Se rifiuto, sarò avido. Se firmo, sarò indifeso. Ho cercato il documento di detenzione che un tempo si trovava sulla cassetta degli attrezzi nella mia officina. Ora ne vedevo solo l'ombra. Eppure, per amore della sua memoria, l'ho messo da parte. Ma a una sola condizione: integrità in caso di emergenza. Ogni bene, ogni debito, ogni conto nascosto, ogni società di comodo rivelata sotto pena di spergiuro. Se ne emerge una soluzione senza accordo, forse ciò che resta dall'altra parte è pulito. Spencer si è fatto vivo immediatamente. Gordon era sospettoso, ma più preciso sulla sua firma che sulla controversia. Hanno aggiunto una clausola. A condizione. Non altrove, che fosse tagliente, cosa che un giorno avrei fatto loro pagare.
Dopo aver firmato i documenti richiesti dal governo americano, Spencer ha iniziato a sparire. Prima, dietro al telefono abbassato. Poi, a bassa voce, quando entravo nella stanza. In seguito, sempre più spesso "viaggi d'affari", "cene di lavoro", "riunioni essenziali" e "problemi di fusione". Ritornando attraverso i profumati canali di Colonia e le impressioni cariche di sensi di colpa, portando piccoli doni dall'aeroporto come un pedaggio per l'assenza. Mi ritirai, diventando sempre più silenziosa. Facevo sempre meno domande, perché sapevo già che le risposte erano bugie. Restavo in officina fino a tardi sempre più spesso, perché il legno non mentiva. Se un giunto era debole, si crepava. Se era marcio, qualcosa non andava.

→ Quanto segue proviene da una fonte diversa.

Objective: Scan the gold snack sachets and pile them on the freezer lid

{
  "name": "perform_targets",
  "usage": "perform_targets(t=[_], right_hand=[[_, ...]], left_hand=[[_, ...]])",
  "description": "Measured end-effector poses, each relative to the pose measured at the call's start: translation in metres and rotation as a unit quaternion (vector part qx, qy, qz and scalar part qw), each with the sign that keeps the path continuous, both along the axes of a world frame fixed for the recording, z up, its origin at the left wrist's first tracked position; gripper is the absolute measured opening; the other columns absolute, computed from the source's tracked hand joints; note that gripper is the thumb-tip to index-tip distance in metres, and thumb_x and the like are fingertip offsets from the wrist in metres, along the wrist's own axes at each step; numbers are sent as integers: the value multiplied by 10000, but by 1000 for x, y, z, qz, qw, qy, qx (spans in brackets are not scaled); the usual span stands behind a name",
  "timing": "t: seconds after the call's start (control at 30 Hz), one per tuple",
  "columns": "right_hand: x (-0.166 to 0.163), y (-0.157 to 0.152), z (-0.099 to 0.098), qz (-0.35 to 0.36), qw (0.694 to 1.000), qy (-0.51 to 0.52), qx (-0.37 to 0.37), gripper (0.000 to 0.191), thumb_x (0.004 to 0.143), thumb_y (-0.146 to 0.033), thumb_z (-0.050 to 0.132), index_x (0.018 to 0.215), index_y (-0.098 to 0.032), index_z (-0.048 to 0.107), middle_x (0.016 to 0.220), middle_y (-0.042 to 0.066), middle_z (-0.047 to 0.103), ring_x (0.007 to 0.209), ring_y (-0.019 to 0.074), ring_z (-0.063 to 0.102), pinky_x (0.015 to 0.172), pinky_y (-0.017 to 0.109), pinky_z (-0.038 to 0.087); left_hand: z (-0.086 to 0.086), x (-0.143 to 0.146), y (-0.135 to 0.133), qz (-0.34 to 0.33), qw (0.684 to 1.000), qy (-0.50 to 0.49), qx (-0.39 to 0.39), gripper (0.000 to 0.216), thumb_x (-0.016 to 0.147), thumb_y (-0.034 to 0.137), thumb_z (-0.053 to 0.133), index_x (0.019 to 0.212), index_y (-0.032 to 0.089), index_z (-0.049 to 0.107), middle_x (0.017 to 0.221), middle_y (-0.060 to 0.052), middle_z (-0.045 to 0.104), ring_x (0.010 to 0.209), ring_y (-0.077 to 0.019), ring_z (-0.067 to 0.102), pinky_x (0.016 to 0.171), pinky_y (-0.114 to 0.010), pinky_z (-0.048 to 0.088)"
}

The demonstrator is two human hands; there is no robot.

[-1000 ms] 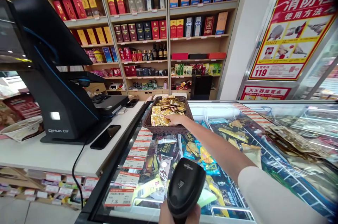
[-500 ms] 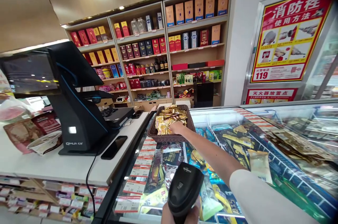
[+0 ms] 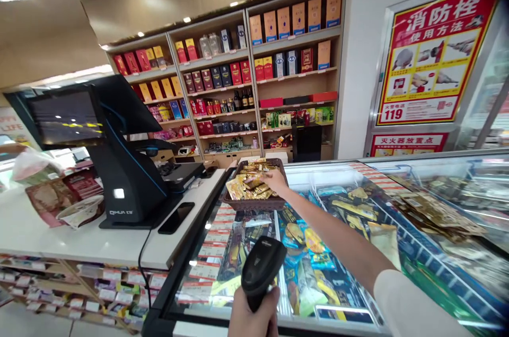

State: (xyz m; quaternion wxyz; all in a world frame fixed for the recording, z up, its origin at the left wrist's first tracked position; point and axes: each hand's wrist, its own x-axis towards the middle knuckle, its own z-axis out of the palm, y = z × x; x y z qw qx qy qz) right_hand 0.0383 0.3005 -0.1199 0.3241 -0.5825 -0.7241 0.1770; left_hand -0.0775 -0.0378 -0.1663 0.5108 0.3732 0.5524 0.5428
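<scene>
My left hand point(image 3: 254, 313) is wrapped round the handle of a black handheld barcode scanner point(image 3: 262, 268), which is held upright above the freezer's glass top. My right hand point(image 3: 275, 182) reaches forward over a brown woven basket point(image 3: 254, 203) filled with small gold packets point(image 3: 238, 188). Its fingers are closed on the end of one gold packet point(image 3: 253, 182) at the top of the pile. The basket rests at the far end of the glass-topped chest freezer point(image 3: 292, 321).
A black checkout terminal point(image 3: 127, 167) and a phone point(image 3: 177, 218) are on the white counter point(image 3: 131, 252) to the left. Bagged goods point(image 3: 59, 194) lie beside the terminal. Flat brown packages point(image 3: 433, 215) lie on the freezer at right. Stocked shelves point(image 3: 254, 80) line the back wall.
My right hand has drawn back and up within the basket, with a gold packet in its fingers. The scanner in my left hand has shifted left and tilted. The view has turned slightly left.
</scene>
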Motion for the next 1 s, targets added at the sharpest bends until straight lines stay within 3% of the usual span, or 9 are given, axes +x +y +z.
perform_targets(t=[0.13, 0.37, 0.43, 0.53, 0.67, 0.77, 0.87, 0.93, 1.0], right_hand=[[56, -30, -4, -41, 986, 125, 97, 335, 873, -406, 680, 1077, -162, 786, 1138, 102, 684, 1102, 259, 634, 917, 311, 516], [159, -128, -41, 3, 979, 201, 40, 404, 879, -513, 620, 1053, -201, 809, 609, 0, 668, 616, 205, 646, 580, 280, 524], [181, -152, -51, 2, 975, 222, 22, 372, 875, -472, 634, 1066, -201, 804, 585, -4, 670, 593, 203, 665, 560, 273, 532], [206, -179, -62, -8, 955, 291, -64, 366, 890, -392, 618, 1156, -188, 764, 652, 26, 723, 597, 208, 713, 493, 250, 535], [230, -195, -72, -51, 916, 350, -191, 402, 861, -337, 652, 1231, -185, 698, 838, 70, 771, 540, 210, 722, 397, 252, 525], [244, -199, -79, -101, 890, 388, -216, 367, 884, -394, 627, 1166, -167, 684, 1052, 123, 759, 681, 231, 767, 505, 299, 607], [253, -199, -87, -162, 905, 349, -179, 400, 878, -440, 650, 1170, -167, 644, 1026, 130, 752, 745, 251, 772, 550, 304, 619], [257, -198, -92, -178, 919, 332, -117, 513, 845, -382, 695, 1304, -194, 561, 1015, 104, 750, 723, 248, 767, 548, 315, 616], [260, -196, -96, -173, 912, 365, -69, 652, 817, -344, 711, 1410, -216, 470, 1067, 95, 743, 704, 252, 764, 561, 346, 619]], left_hand=[[20, 9, -3, -44, 999, 7, 8, 460, 666, 557, 819, 857, 172, 653, 478, 58, 523, 402, -115, 471, 441, -242, 356], [37, 34, -11, -96, 995, -1, 6, 355, 706, 472, 806, 798, 165, 653, 489, 61, 508, 421, -95, 450, 460, -228, 361], [37, 40, -12, -102, 995, 6, 4, 351, 709, 472, 802, 788, 164, 654, 478, 60, 505, 413, -95, 446, 460, -227, 357], [36, 50, -10, -105, 994, 15, 13, 342, 715, 468, 794, 784, 161, 660, 480, 59, 498, 417, -96, 445, 457, -226, 350], [36, 65, -8, -119, 992, 14, 26, 326, 732, 453, 787, 794, 161, 657, 493, 61, 498, 420, -95, 457, 462, -228, 352], [35, 75, -7, -136, 990, 19, 33, 320, 747, 454, 779, 792, 166, 647, 491, 63, 498, 413, -94, 448, 460, -233, 346], [33, 81, -2, -154, 987, 36, 41, 304, 770, 452, 756, 807, 173, 641, 479, 62, 505, 409, -101, 440, 465, -242, 349], [33, 84, 4, -159, 985, 51, 45, 296, 780, 449, 743, 828, 176, 639, 476, 58, 521, 415, -112, 453, 478, -249, 366], [34, 88, 12, -160, 983, 68, 59, 286, 788, 445, 734, 836, 180, 637, 472, 57, 531, 426, -120, 468, 497, -254, 384]])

Il punto di svolta: tre settimane prima di Natale. Tornai prima del collaudo dei lavori. La casa era silenziosa. Camminai fino alla cucina, dall'altra parte del canale, e sentii la voce di Spencer sulla veranda, trasmessa telefonicamente da mia madre, che pensava fossi andata via. Rimasi in corridoio ad ascoltare mentre diceva che non l'avrebbe permesso, perché la questione era stata rimandata all'anno fiscale successivo. Che "ormai era solo un peso morto". Che se la sarebbe cavata fino a Capodanno. Che i documenti erano pronti. Che la cena di Natale sarebbe stata il momento perfetto. Suo padre si riferiva al fatto di essere stata portata via, "dopo una partenza forzata", e di aver trovato un altro posto per me. Non era prevista alcuna separazione. Stavano pianificando un'esecuzione. Uno spettacolo. Un'umiliazione come regalo di Natale per la famiglia.
Non mi sono precipitata sul portico. Non ho urlato. Non ho lanciato niente contro il muro. Sono entrata in camera da letto, mi sono seduta sul bordo del letto, sulla testiera con la nostra soluzione rivolta verso il basso. Non ho pianto. Avevo già versato quelle lacrime. Non resta che la fibra ottica. Aprirla con un restauratore. Ho detto che quando i mobili sono rumorosi e quando il marciume è troppo profondo, bisogna intervenire. Quando le termiti mangiano il legno, non lo si ridipinge. Bisogna rimuoverlo. Spencer voleva mostrarmelo. Volevo sorprendermi. Non sono scappata. Possibili utilizzi.
Sono andata in officina, nella cassaforte pericolosa, e ho preso la pericolosa carta di metallo da Eleanor. Per le due settimane successive, ho interpretato il ruolo perfetto, che non sospettava di essere sua moglie. Ho sorriso. Ho stirato i suoi cosmetici. Ho ascoltato le sue bugie sulle riunioni in tarda serata. Dentro di me, contavo le ore che mi separavano dal momento in cui avrebbe spinto la busta dopo averla rubata. Un invito a una presunta festa di Natale, solo per scoprire un messaggio alle due del pomeriggio. Un messaggio breve, senza calore, senza sostanza, più informativo di un invito: cena a Waverly House, ore 19:00, vestito blu scuro, non quello a fiori, perché quello a fiori, secondo sua madre, è di cattivo gusto. Non mi stava invitando. Stava allestendo una scenografia.
Mentre scendevo le scale quella sera, un incidente nella hall, durante un incendio che aveva provocato fumo, causò danni ben più gravi del mio furgone. Mi proteggeva come un marito, ma come un ispettore di qualità alla ricerca di difetti. Si limitò a dire che ero "abbastanza carina", e la mia reazione non fu di certo disinteresse. Inoltre, se zio Julian mi chiedeva del mercato, non ammetteva mai che non si trattasse di azioni, si limitava ad annuire, perché in realtà si riferiva al suo intervento pubblico. Questo fu l'ultimo momento. Non sarei più stata sua moglie. Un ornamento. Un elemento della scenografia. Tranquillità, libertà di organizzare le proprie forze.